Defense News Classifier
An LLM classifier, and the eval harness that kept me honest about it.
This labels defense-news text by category (procurement, operations, policy, technology, industry) and operational domain (air, land, sea, cyber, space, multi). That part is a single model call. The interesting part is the eval harness, because more than once it told me I was wrong, and the only correct response was to believe it over my own intuition.
What the eval caught
Two moments are the whole point of building an eval at all.
The prompt that read better and performed worse
I sharpened the system prompt to draw a cleaner line between
procurement (a purchase, the buyer's view) and
industry (a company's own business news). It read better to a
human. It measured worse: category accuracy fell from 79.0% to 76.7%, and
industry recall dropped from 0.217 to 0.100. The sharper rule
gave the model an even cleaner excuse to dump borderline company stories
into procurement. I reverted it.
The lesson: a change that sounds right can move the decision boundary the wrong way, and intuition cannot see that. Only the measurement can.
The grounding that did not pay
I added BM25 lexical retrieval to ground each classification in similar documents, expecting a clear win. Measured lift: +1.9% category accuracy, +0.0% on domain. A flip analysis showed grounding fixed about as many calls as it broke. The conclusion wrote itself: lexical retrieval does not earn the cost of moving to embeddings here.
The lesson: a negative result is still a result. Measuring first and escalating only when the eval says it pays is the discipline, and here it said do not bother.
Why the numbers can be trusted
The eval went through two versions, and the gap between them is the honest
part. v1 graded the model on 300 snippets it generated itself. Those numbers
measure consistency, not correctness, and they hid a real hole:
industry recall was 0.217, the model catching one in five. v2
replaced that with 54 hand-labeled real snippets (DoD news wire plus SEC
filings), cross-checked by an Opus judge. On real financial text with actual
vocabulary, industry went to an F1 of 1.000. Circular evals catch
whether a model is consistent. Only real, human-labeled data catches whether
it is right.
| Metric | v1 synthetic | v2 real | v2 grounded |
|---|---|---|---|
| Category accuracy | 79.0% | 88.9% | 90.7% |
| Category macro-F1 | 0.765 | 0.906 | 0.914 |
| Domain accuracy | 97.3% | 88.9% | 88.9% |
| Domain macro-F1 | 0.973 | 0.894 | 0.907 |
The domain numbers drop from v1 to v2, and that is the point. Synthetic text the model wrote was easy to grade. Real text is harder and the lower number is the trustworthy one.
The decisions
Decision · ADR-002
Force structured output with tool-use, not prompt parsing
The model is called with a forced tool schema (both fields required, strict enums), so an invalid label is rejected at the API layer before it reaches application code.
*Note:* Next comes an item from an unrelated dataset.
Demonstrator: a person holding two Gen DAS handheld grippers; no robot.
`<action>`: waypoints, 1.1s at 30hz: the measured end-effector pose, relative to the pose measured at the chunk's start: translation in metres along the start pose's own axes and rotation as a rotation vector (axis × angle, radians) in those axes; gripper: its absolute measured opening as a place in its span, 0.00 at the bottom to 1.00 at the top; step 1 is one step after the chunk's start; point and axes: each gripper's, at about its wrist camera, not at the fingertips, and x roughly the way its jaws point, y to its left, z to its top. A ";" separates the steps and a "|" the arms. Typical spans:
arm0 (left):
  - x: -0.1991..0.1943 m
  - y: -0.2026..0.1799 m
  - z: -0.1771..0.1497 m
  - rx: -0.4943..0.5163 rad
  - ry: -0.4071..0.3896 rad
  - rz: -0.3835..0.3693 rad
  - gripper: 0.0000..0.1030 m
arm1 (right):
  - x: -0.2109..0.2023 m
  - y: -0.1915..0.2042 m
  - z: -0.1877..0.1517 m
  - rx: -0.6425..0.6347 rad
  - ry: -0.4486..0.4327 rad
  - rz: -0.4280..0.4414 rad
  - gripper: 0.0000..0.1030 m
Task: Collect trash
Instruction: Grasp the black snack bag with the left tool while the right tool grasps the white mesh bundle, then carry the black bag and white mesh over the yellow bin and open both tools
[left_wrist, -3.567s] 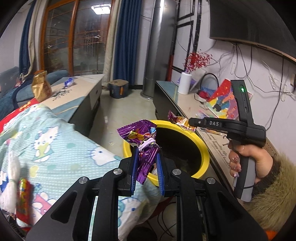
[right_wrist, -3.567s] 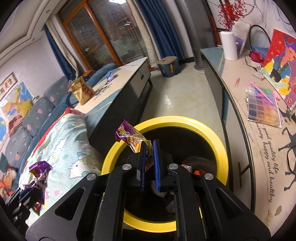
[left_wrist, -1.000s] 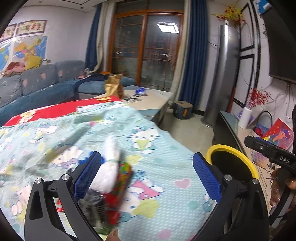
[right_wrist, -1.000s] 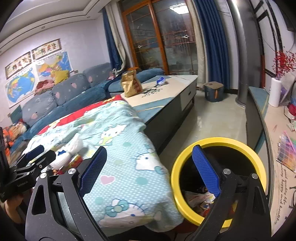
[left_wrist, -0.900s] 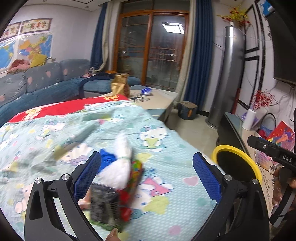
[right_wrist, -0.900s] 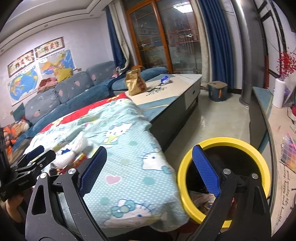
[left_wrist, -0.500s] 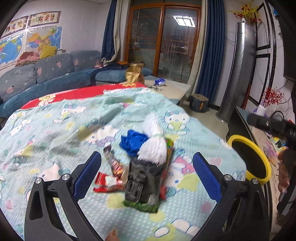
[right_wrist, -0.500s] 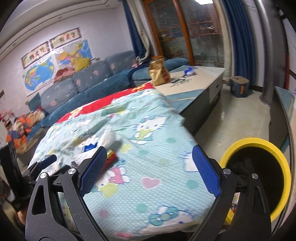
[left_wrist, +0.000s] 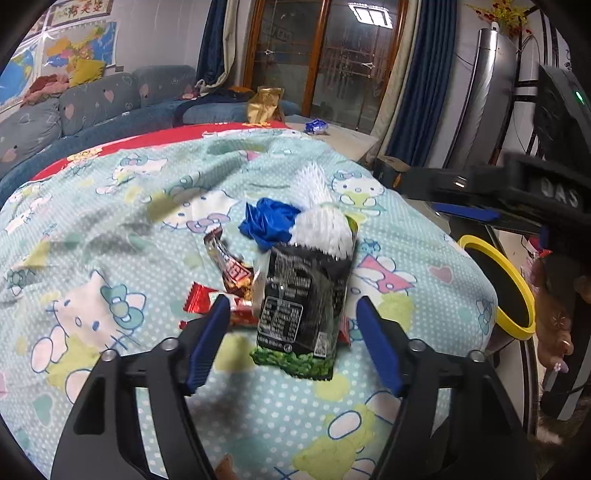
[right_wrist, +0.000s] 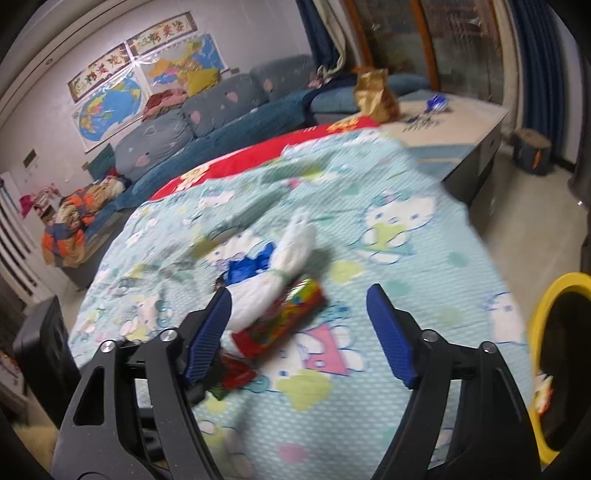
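You are bringing both grippers in over the mint-green cartoon-cat quilt (left_wrist: 110, 229), where the remaining litter is lying in one loose heap. Your left gripper (left_wrist: 290, 341) is standing part open, its jaws having just been closing, with the black-and-green crinkly foil snack bag (left_wrist: 301, 306) between the blue pads (left_wrist: 207, 343) but not pinched. Your right gripper (right_wrist: 299, 338) is likewise part open and closing, gripping nothing, with the red multicoloured candy tube wrapper (right_wrist: 284, 317) and the white knotted plastic bag (right_wrist: 284, 269) ahead of it. A crumpled blue foil wrapper (left_wrist: 267, 221) and small red sweet wrappers (left_wrist: 201, 301) are touching the pile. All of it looks light, soft and slippery, so it is likely to crumple. Take the snack bag across its flat middle, the white bag at its knot. The yellow-rimmed black bin (left_wrist: 509, 277) is waiting just beside the quilt's edge.
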 end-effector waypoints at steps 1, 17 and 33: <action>0.001 0.000 -0.001 0.001 0.005 0.000 0.61 | 0.003 0.003 0.000 0.001 0.010 0.007 0.57; 0.004 -0.002 -0.009 -0.012 0.030 -0.029 0.35 | 0.032 0.011 -0.010 0.039 0.087 0.081 0.06; -0.020 -0.024 0.013 0.023 -0.040 -0.095 0.33 | -0.037 -0.030 0.004 0.036 -0.091 -0.033 0.05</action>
Why: the schema becomes the contract, and the app code stays free of defensive parsing. Tradeoff: tool-use costs a few extra tokens and a more verbose call signature than plain chat. Out-of-enum responses were rare (once in 300) and a single re-sample handled them.
Decision
One model call, not a multi-step pipeline
Classification is a single call, not a generate-reasoning-then-classify chain.
Why: the goal was to measure classifier quality honestly, and a simpler baseline makes the eval cleaner to reason about. Tradeoff: gives up any lift a reasoning step might add, which the eval can always be used to revisit later.
Decision · ADR-004
Implement the metrics by hand
Precision, recall, F1, and confusion matrices are computed directly with pandas and arithmetic, no ML framework.
Why: on a project about building AI
systems, writing the metrics by hand is a statement that I understand what I
am measuring, and it keeps the dependency surface to anthropic
plus pandas. Tradeoff: about 40 lines that
sklearn.metrics would replace, accepted for clarity.
Decision · SYS-005 (system-level)
In-process, idempotent writeback to the notes API
As a component of the larger system, the classifier's Kafka consumer calls
classify() in-process and writes labels back as namespaced tags
with replace semantics, so reprocessing the same event converges instead of
piling up duplicate tags.
Why: Kafka's at-least-once delivery makes reprocessing certain, so idempotency is a requirement, not a nicety. Tradeoff: the consumer carries real retry and poison-message logic. See The System for the full loop.
Stack
Python, the Anthropic SDK (Sonnet for classification, Opus as the v2 judge), pandas for the eval tables, FastAPI for the HTTP endpoint, kafka-python for the consumer, and rank-bm25 for the grounding experiment. Tested with pytest on mocked calls, plus an opt-in testcontainers integration test that spins a real Kafka broker.
What it demonstrates
The dataset is small and the scale is personal. The transferable part is the method: evals are the unit tests of an LLM system, a negative result is a finding, and measurement outranks intuition every time the two disagree. That is the habit that matters when the model, the data, or the stakes get bigger.